For the police-superintendent in Neumünster, too, it was only a piece of coloured bunting; but when two people think the same thing, they do not necessarily mean the same thing. The police-superintendent of Neumünster regarded the flag with disfavour; it did not bear the colours of the republic. The procession began to move towards the pirosn, where Hamkens no longer was; the farmers set out, a solid mass of big, strong figures, each of whom had his tough stick in his hand (for a farmer never leaves the house without his stick); the close-formed column threaded its way through the almost empty streets. From the windows of the houses the heads of the townspeople were peering curiously, and the townspeople were calling jokes to each other across the streets, and even saying spiteful things, for Neumünster was a stronghold of social democracy. Suddenly the police-superintendent of Neumünster bethought himself of the by-law of 1842, which laid down that it was unlawful to carry an unprotected scythe through the streets of the town, and the by-law in the Defence of the Republic Act prohibiting the carrying of arms, and the by-law of the Prussian Ministry of the Interior by which in demonstrations walking-sticks were to be regarded as arms, and a whole lot of other by-laws, and the Article of the Service Regulations concerning the behaviour of the police in cases of provocation. Then the police-superintendent of Neumünster pushed his way through the farmers’ procession and seized Hinnerk by the sleeve:
“The flag,” he gasped, “the flag!”
Hinnerk did not even look at the man; with a simple movement of his arm, he shook himself free. The farmers shoved aside the uniformed obstacle to their march, and the police-superintendent discovered himself several ranks behind the wide-spreading black flag, pressed up against the walls of a house. That was resisting the executive power of the State. It was no longer merely the breach of a by-law; it was an offence against the law! He trotted along the procession to the front; he took a deep breath, for there, a little way off in front of the marching column, stood his superior officers.

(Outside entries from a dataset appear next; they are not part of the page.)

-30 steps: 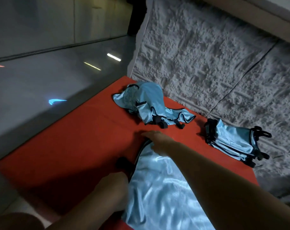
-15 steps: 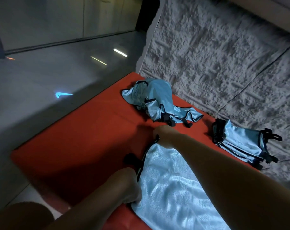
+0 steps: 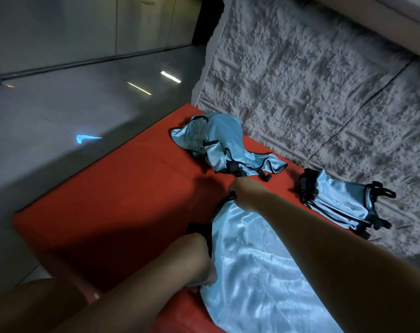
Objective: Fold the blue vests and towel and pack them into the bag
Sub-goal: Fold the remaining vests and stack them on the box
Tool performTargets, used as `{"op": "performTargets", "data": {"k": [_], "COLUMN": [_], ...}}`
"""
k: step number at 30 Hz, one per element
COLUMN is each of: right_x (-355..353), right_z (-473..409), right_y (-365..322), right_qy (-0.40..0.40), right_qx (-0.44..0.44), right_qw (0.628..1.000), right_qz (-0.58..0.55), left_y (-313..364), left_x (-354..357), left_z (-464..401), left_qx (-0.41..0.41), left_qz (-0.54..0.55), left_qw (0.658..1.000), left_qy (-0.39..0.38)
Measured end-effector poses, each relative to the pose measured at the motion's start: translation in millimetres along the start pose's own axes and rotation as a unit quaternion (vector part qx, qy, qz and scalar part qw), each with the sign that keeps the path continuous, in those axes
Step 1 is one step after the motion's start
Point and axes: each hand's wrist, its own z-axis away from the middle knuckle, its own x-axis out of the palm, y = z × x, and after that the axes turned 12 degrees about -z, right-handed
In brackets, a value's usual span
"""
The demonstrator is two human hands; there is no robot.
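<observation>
A shiny light-blue vest (image 3: 257,267) with black trim lies spread flat on the red mat (image 3: 122,207) in front of me. My right hand (image 3: 246,191) pinches its far corner. My left hand (image 3: 194,258) grips its near left edge, fingers curled under the fabric. A crumpled blue vest (image 3: 218,145) lies at the mat's far end. A folded stack of blue vests (image 3: 341,205) rests to the right, at the mat's edge against the grey cover. No bag or towel is in view.
A grey textured cover (image 3: 312,80) lies beyond and to the right of the mat. Glossy grey floor (image 3: 72,121) stretches to the left. My knee (image 3: 31,306) shows at the bottom left.
My right hand went from resting flat on the vest to pinching its far corner. My left hand slid to the vest's near edge. The camera tilted slightly.
</observation>
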Motion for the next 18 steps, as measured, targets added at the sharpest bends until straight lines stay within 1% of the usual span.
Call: {"op": "performTargets", "data": {"k": [3, 5, 8, 10, 13, 18], "right_x": [-12, -17, -22, -22, -17, -4], "right_z": [21, 37, 62, 79, 102, 143], "right_y": [12, 24, 46, 63, 90, 129], "right_qy": [0.044, 0.069, 0.101, 0.116, 0.139, 0.176], "right_qx": [-0.002, 0.003, 0.012, 0.021, 0.038, 0.071], "right_qw": [0.999, 0.998, 0.995, 0.993, 0.985, 0.969], "right_qz": [0.022, 0.012, -0.005, -0.031, -0.097, -0.161], "left_y": [22, 40, 72, 94, 123, 161], "left_x": [3, 9, 23, 32, 45, 73], "left_z": [9, 14, 22, 29, 36, 50], "left_qx": [0.042, 0.064, 0.114, 0.150, 0.183, 0.200], "left_qz": [0.017, 0.029, 0.004, -0.023, -0.032, -0.049], "left_qw": [0.998, 0.996, 0.990, 0.983, 0.977, 0.969], "left_qy": [0.036, 0.056, 0.086, 0.103, 0.105, 0.134]}}
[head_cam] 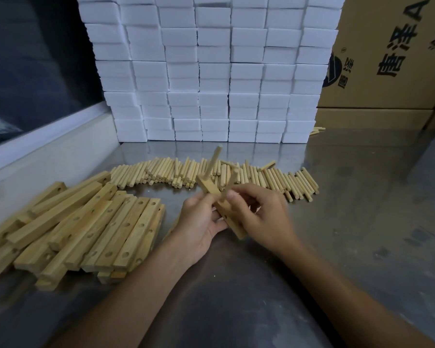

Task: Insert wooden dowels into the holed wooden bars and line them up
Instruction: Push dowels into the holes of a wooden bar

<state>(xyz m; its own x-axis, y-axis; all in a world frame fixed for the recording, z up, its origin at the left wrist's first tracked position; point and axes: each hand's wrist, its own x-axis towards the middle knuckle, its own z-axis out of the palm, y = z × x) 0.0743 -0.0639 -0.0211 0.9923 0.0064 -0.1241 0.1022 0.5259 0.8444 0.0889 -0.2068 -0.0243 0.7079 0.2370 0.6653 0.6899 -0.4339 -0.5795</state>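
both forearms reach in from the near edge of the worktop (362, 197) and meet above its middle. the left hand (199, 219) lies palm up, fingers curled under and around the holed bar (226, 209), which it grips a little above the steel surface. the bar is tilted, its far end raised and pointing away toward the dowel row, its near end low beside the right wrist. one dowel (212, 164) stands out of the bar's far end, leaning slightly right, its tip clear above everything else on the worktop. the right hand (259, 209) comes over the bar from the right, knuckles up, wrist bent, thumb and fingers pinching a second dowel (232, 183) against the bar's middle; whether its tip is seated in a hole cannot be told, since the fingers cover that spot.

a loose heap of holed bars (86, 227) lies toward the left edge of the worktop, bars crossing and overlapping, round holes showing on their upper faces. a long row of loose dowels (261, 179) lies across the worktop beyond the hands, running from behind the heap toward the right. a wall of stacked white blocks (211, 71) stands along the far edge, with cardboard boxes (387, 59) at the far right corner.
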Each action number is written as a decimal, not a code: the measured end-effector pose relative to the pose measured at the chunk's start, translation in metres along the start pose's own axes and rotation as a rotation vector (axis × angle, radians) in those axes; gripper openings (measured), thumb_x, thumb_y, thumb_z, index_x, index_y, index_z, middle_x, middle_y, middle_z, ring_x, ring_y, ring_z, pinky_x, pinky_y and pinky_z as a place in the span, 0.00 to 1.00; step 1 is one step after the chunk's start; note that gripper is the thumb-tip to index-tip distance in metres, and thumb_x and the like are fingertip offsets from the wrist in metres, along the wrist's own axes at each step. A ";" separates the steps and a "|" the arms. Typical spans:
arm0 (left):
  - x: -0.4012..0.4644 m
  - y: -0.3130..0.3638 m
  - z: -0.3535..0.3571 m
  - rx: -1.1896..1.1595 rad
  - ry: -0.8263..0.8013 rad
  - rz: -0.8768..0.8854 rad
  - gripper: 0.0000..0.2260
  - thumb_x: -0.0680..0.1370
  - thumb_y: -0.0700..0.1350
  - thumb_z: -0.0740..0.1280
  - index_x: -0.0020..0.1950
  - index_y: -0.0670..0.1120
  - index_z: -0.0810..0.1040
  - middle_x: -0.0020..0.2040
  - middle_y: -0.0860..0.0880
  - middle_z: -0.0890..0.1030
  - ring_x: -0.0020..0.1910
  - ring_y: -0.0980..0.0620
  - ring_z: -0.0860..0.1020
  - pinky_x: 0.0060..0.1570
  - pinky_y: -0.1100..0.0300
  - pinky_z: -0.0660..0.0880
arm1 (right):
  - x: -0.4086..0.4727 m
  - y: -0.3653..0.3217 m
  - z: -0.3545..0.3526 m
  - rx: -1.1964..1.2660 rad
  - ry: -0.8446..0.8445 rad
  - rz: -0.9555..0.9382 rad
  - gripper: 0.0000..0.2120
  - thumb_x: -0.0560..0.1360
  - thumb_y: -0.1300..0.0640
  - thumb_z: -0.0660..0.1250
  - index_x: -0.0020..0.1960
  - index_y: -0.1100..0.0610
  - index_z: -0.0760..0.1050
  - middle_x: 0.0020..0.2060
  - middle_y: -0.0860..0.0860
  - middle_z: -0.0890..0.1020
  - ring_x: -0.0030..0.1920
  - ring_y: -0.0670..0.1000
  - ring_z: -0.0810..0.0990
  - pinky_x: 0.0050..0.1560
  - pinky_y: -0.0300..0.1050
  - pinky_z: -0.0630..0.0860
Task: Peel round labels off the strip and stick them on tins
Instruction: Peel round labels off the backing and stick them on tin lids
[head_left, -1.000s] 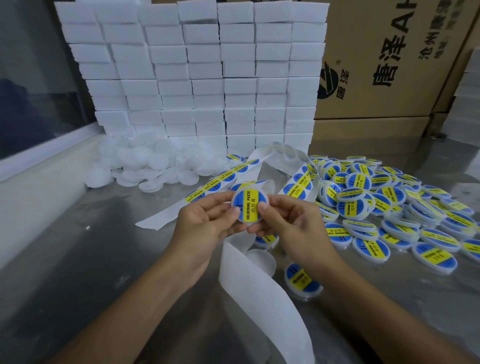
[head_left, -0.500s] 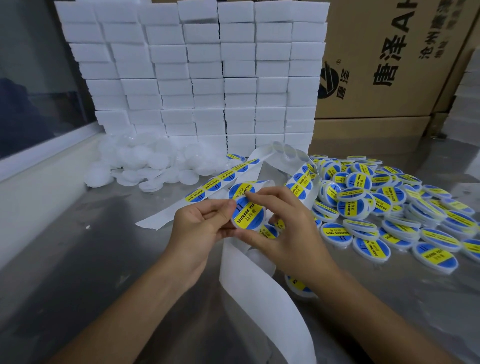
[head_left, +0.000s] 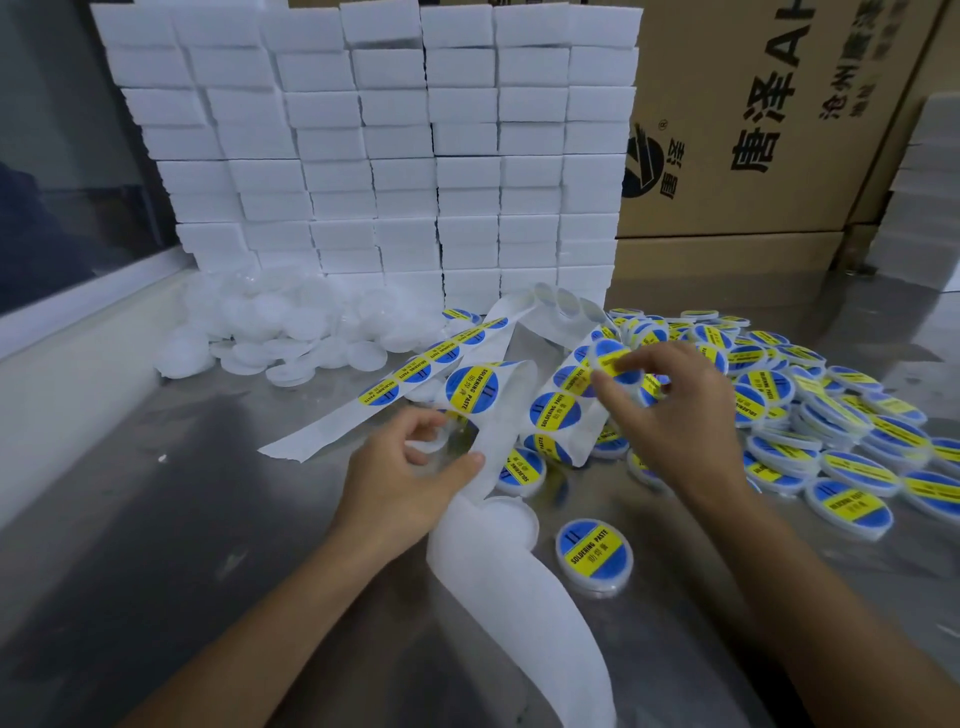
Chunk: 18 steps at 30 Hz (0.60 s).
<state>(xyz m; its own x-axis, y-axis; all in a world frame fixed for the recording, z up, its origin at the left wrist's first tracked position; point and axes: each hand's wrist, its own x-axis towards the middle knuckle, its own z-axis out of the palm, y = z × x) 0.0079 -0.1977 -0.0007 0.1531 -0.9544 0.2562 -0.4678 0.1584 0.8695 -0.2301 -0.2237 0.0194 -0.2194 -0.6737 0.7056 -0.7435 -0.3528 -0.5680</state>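
Fingers (head_left: 602, 387) apparently hold labelled tin (head_left: 613, 361).

A white backing strip (head_left: 511, 431) carrying round blue-and-yellow "SOLDERING PASTE" labels (head_left: 471, 388) is looped left of the labelled tin heap (head_left: 810, 415). One labelled tin (head_left: 594, 552) lies flat below the strip; unlabelled white tins (head_left: 291, 332) are piled farther left.

1. Packing or small-factory workroom, judging by bulk stock.
2. Wall of stacked white boxes (head_left: 395, 156) along the metal workbench (head_left: 156, 519) far edge.
3. Printed shipping cartons (head_left: 753, 130) at far right corner.
4. Heaped labelled tins (head_left: 810, 415) on right side.
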 end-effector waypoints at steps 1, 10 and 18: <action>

“The flag,” he cried out to them and, drawing his sword, advanced, a body of constables behind him, towards Hinnerk.
Hinnerk was proudly bearing the flag, holding it aloft with both hands, his chest thrown out, blinking up beneath his fair hair to the windows where the pretty girls were to be seen. When the police-superintendent tried to seize the flag, he refused to let go, shaking the staff vigorously to rid himself of the useless appendage. A sword flashed and gave him a deep gash in the hand. The farmers in the rear, who had not seen what was going on in front, pressed forward with their even, steady tread. They pushed the front ranks against the body of police and, while Hinnerk was struggling with the superintendent, tenaciously clutching the flag-staff with his bleeding hands, the farmers’ sticks were raised and directed against the constables. Hinnerk clung to the flagstaff, blows fell on his head, shoulders and arms, he stumbled, fell, still clinging to the flag, staggered up again, biting and kicking; swords flashed up and down, the flag-staff was broken, arms seized hold of Hinnerk, blows rattled down on him, feet trampled him. Enveloped in the black cloth, Hinnerk reeled, was thrown on one side, staggered to his feet and, after being knocked down again and again, lost consciousness, but not the flag. The whole street resounded with the noise, swords clashed against sticks, a blinding flash clapped Farmer Helmann in the face and sliced off his nose, solid wood thudded heavily on the skull of the policeman, cries re-echoed along the ranks of farmers.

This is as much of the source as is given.